• What you will do
Your task is to copy each line of the material that includes "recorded".

<<<<

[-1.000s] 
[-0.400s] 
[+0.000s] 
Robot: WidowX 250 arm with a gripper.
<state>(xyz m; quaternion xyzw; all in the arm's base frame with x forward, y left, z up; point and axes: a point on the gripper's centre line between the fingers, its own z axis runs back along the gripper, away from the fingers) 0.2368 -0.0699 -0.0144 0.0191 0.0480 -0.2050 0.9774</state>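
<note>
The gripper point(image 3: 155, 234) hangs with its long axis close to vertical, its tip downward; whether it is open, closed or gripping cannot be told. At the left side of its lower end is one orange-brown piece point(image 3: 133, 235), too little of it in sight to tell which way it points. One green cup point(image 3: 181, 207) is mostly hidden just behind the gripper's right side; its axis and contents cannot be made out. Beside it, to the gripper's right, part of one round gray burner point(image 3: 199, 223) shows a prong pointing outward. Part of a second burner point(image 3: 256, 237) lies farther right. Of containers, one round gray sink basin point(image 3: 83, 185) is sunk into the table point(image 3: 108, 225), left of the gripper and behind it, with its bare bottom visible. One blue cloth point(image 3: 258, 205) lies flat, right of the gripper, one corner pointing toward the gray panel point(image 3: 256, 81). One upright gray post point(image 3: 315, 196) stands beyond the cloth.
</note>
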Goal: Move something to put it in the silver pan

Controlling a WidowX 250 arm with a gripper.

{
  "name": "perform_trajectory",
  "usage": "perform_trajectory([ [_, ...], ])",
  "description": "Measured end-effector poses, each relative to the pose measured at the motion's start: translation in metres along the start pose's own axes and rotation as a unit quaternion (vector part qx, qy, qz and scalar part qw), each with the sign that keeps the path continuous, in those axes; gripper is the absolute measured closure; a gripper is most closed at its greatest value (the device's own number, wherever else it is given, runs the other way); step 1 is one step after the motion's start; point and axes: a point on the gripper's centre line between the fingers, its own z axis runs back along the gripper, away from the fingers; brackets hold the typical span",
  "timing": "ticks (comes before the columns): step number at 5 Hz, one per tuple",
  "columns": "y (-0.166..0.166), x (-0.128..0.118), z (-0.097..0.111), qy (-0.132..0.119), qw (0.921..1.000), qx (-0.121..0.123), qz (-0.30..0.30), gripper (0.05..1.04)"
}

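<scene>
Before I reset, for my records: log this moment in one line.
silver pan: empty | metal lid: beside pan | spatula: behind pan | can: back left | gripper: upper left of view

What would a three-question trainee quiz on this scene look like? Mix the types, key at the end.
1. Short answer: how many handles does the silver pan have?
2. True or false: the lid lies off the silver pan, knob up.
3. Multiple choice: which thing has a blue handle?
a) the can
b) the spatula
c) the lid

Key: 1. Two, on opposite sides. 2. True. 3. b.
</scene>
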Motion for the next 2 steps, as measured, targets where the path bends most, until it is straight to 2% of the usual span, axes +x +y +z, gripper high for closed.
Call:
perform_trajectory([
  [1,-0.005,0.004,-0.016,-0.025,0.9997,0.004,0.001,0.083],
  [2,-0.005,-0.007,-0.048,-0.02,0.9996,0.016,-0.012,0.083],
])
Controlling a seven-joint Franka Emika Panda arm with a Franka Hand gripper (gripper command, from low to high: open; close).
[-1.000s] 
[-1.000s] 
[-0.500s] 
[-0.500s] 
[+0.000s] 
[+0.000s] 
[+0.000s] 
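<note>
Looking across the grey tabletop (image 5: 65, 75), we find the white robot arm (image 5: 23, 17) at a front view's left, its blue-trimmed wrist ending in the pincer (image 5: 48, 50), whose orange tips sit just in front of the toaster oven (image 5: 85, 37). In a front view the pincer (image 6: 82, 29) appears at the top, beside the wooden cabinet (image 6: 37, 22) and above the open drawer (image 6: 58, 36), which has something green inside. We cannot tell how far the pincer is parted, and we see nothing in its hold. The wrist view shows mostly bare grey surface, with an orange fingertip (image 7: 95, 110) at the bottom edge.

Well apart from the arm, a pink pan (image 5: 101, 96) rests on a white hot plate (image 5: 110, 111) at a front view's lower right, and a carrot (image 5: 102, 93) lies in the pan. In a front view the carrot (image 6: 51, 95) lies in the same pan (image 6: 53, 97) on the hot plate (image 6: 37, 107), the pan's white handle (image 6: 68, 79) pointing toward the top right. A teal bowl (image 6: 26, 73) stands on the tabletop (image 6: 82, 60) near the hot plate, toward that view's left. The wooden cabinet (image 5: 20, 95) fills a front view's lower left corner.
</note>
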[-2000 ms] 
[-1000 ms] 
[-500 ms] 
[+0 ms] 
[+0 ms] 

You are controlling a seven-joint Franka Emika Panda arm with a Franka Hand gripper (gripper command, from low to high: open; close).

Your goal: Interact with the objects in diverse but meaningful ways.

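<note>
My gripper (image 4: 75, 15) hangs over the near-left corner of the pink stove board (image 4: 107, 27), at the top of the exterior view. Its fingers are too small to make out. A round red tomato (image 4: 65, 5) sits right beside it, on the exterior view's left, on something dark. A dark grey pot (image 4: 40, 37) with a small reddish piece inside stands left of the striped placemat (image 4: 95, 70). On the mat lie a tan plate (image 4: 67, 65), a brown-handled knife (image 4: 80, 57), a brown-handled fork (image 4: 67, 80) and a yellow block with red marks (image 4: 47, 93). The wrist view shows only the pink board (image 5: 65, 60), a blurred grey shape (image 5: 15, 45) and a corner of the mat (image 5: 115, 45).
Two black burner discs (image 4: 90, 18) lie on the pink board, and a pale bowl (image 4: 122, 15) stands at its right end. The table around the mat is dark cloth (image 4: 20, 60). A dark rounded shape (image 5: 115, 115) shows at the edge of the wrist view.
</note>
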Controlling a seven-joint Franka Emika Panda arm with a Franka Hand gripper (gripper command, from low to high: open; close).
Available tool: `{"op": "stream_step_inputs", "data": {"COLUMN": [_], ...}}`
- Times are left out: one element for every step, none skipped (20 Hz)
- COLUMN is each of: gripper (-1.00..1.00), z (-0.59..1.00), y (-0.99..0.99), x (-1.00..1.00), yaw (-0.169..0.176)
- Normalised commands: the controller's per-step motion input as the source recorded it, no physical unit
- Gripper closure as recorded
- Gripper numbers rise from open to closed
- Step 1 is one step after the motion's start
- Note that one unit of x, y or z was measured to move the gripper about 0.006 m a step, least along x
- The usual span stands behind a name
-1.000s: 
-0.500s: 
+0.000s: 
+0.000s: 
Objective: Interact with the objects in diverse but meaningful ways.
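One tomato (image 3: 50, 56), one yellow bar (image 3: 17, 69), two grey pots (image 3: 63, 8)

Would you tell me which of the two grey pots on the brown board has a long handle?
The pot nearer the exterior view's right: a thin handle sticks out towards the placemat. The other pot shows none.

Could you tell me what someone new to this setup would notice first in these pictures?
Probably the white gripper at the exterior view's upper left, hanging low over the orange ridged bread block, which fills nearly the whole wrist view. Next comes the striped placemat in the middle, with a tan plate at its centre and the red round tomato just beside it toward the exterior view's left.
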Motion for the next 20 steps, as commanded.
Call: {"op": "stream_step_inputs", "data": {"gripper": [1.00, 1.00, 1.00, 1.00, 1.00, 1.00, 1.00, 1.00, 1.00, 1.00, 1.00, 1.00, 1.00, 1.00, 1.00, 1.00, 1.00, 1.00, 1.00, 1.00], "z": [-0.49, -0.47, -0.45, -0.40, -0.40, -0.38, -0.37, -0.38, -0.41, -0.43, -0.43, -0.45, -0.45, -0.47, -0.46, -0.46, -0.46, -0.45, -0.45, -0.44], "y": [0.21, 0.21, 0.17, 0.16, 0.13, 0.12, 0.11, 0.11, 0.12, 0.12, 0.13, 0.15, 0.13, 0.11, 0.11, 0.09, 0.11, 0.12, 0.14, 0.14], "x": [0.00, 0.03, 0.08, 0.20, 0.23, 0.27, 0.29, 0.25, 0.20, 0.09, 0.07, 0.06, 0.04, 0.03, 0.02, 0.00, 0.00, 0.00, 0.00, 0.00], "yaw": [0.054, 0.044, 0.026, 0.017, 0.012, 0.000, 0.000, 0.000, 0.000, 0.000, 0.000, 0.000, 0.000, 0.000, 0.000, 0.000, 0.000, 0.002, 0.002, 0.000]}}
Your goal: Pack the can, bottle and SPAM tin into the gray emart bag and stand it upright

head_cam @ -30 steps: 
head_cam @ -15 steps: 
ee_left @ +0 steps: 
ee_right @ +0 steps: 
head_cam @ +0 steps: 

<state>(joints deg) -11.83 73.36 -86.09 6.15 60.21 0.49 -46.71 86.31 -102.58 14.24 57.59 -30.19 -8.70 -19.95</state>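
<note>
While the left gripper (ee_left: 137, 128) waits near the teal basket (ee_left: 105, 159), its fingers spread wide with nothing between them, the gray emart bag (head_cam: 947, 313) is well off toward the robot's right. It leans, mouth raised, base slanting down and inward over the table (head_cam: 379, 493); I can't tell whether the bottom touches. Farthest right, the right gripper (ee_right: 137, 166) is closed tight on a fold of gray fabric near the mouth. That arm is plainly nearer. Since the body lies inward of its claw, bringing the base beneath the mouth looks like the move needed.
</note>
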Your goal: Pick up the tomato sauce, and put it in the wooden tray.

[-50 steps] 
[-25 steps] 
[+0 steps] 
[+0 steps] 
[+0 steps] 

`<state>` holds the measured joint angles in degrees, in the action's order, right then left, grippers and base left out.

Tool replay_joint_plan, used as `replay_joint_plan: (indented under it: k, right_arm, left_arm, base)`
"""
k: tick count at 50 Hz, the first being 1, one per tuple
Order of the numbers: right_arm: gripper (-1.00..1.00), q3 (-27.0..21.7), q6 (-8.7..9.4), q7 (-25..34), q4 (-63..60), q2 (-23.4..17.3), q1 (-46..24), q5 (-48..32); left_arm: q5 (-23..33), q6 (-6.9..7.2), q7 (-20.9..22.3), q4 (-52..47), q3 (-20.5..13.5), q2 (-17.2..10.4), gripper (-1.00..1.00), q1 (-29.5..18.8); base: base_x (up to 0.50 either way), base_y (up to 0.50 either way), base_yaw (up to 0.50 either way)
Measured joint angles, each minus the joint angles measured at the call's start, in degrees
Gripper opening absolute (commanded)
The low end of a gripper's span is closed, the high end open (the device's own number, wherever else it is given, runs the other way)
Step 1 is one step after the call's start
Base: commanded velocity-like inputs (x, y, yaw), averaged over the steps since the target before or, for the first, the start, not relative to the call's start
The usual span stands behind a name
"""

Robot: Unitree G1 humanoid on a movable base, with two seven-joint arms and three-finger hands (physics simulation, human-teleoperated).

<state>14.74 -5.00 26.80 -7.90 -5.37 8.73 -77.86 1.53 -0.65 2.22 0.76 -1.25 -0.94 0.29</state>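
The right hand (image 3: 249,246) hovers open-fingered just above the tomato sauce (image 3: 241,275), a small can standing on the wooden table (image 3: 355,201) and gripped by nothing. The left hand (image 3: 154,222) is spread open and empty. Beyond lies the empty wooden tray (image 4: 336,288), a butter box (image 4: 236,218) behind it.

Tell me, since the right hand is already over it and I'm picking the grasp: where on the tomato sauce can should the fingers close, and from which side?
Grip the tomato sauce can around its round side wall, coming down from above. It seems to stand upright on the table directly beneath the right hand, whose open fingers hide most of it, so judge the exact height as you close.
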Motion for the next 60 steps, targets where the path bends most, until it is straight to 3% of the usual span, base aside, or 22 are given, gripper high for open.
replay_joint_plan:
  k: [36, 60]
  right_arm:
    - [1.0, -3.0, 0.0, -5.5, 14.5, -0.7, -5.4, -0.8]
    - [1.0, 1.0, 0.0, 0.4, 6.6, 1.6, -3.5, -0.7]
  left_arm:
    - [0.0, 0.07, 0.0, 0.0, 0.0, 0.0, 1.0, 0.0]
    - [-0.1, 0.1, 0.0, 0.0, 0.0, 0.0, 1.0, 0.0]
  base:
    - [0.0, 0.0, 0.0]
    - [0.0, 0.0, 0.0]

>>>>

• Reply
- Normalised commands: the controller's per-step motion input as the source recorded it, no physical unit
- Gripper closure as recorded

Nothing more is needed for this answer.